Ведя за собой преступника, мы пролезли сначала в маленькую комнату, а оттуда прошли в зал.
X
— Итак, господа, я обещал поделиться с вами моими наблюдениями, — начал Холмс. — Должен сказать, что самый факт мнимого исправления и переход в разряд верующих завзятого кутилы не удивил меня. Не поразила меня и его внезапная смерть. Но зато, когда я увидел образ, подаренный им матери, мне невольно подумалось: «Зачем ему было делать святого со своей физиономией?»
Холмс поднял руку и показал нам кружок с ликом святого, выпавший из образа.
— Взгляните и сравните, — заговорил он снова. — Ведь этот лик — фотография самого преступника. Убедившись в этом, я понял все, и мне осталось лишь проверить догадку и поймать виновника. Александр Серпухов растратил все свои средства. Он прекрасно знал, что родители не дадут ему больше ни копейки, и решил подействовать на мать иначе. Он притворился раскаявшимся, чтобы она впоследствии скорее уверовала в его святость. Затем, заранее изготовив себе склеп и завещание, он принял дозу сока одного из индийских растений, замечательного тем, что тот приводит человека в состояние летаргии дней на пять–десять, в зависимости от дозы. В большом количестве сок этот, безусловно, ядовит. Александр прекрасно знал, что похороны будут согласно его желанию, как оно и случилось. Пробравшись в склеп с помощью отмычки, я поднял верхние плиты и воочию убедился в том, что гроб пуст. Впрочем, я забегаю вперед. Итак, он умер для других и прекрасно вышел из склепа через пять дней после мнимой смерти, вынув несколько кирпичей, нарочно заранее не скрепленных цементом. Затем, вставив обратно кирпичи, он удалился в город и жил по чужому паспорту, который добыл, вероятно, заранее. После «воскресения» ему представился очень удобный случай шантажировать свою мать. Зная прекрасно расположение комнат в доме, он без труда пробрался в подвал, заваленный разной рухлядью, откуда вел ход в нишу. Большой образ служил ему прекрасной ширмой, за которой он мог свободно мазать свою физиономию и волосы фосфором. Приняв светящийся вид, он вынимал настоящий лик и просовывал в отверстие свое лицо, остававшееся некоторое время Неподвижным, и тогда будил старуху голосом. Конечно, при первом взгляде на образ старуха замечала лишь то, что лик оставался все тот же и лишь светился. Когда же губы и глаза начинали шевелиться, она уверовала окончательно в чудо спасения и беспрекословно клала требуемые деньги в ящик киота, которые святой требовал от нее как жертву богу.
И, обернувшись к Александру Серпухову, Холмс с улыбкой спросил:
— Не правду ли я говорю, дорогой?
Вместо ответа преступник кинул на моего друга взгляд, полный ненависти.

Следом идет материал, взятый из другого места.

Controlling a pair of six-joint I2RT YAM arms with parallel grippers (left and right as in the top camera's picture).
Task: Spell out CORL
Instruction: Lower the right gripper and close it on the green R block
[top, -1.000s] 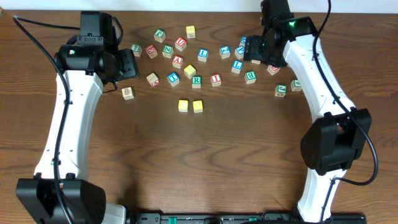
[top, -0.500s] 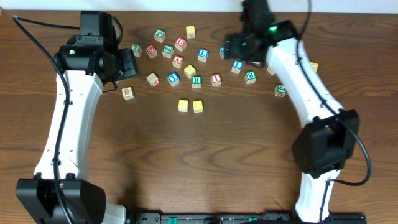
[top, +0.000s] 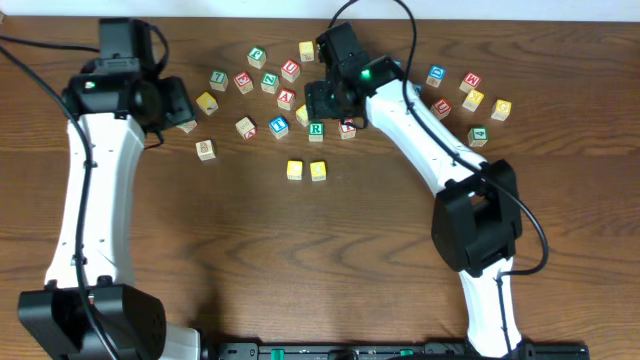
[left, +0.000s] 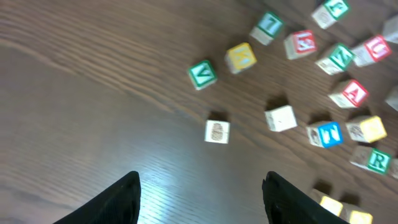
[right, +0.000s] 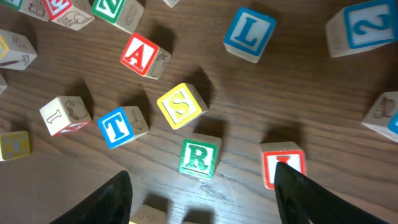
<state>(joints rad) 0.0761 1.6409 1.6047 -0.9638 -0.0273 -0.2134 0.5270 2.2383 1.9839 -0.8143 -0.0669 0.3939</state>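
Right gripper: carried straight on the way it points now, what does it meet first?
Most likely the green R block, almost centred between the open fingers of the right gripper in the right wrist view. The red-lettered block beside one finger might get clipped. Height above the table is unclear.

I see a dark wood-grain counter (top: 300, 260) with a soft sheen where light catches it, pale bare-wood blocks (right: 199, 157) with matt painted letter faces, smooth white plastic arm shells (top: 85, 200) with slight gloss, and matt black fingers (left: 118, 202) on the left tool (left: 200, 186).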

— Ваш взгляд делает мне честь, — произнес Холмс, улыбаясь.
И, обернувшись к Ивану Андреевичу, все еще стоявшему в недоумении, добавил:
— Я зайду к вам вечером. А теперь советую отправить куда следует вашего братца и заняться матушкой, которая, вероятно, нуждается в уходе.
Неуловимая шайка
I
— Вы замечаете, дорогой Ватсон, что революционный период в России как нельзя более отразился не столько на интересах обывателей городов и вообще граждан Российской Империи, сколько на интересах разного люда, который до этого периода во всяком случае держался вдали от света и более чем осторожно вылезал наружу?
— Этого и следовало ожидать, — ответил я. — Суматоха революции всегда отвлекает консервативные силы, и в погоне за подавлением революции эти силы совершенно упускают из виду массу темного сброда, живущего грабежом, разбоями, шантажом и тому подобными темными делами.
Этот разговор происходил у нас на скамеечке Тверского бульвара, куда мы вышли с Холмсом подышать свежим воздухом.
— Когда я просматриваю хронику местных газет, я прямо–таки поражаюсь необыкновенным количеством самых дерзких и нахальных грабежей, систематически производящихся в Москве. Казалось бы, при том усиленном штате сыскного отделения, который был введен с момента вспышки революции, преступлениям не было бы места. Однако на деле выходит как раз наоборот.
Говоря это, Холмс чертил тростью какие–то кабалистические фигуры на песке, задумчиво глядя на сыскное отделение, против которого как раз мы сидели.
— Я думаю, что это вполне понятно, — ответил я, — если принять во внимание то, что все усилия сыскной полиции одно время были направлены исключительно на розыски революционных организаций, поимку террористов и искание запрещенной литературы. До начала революции революционные организации держались слишком конспиративно, и работа по розыску их была несравненно труднее розыска уголовного.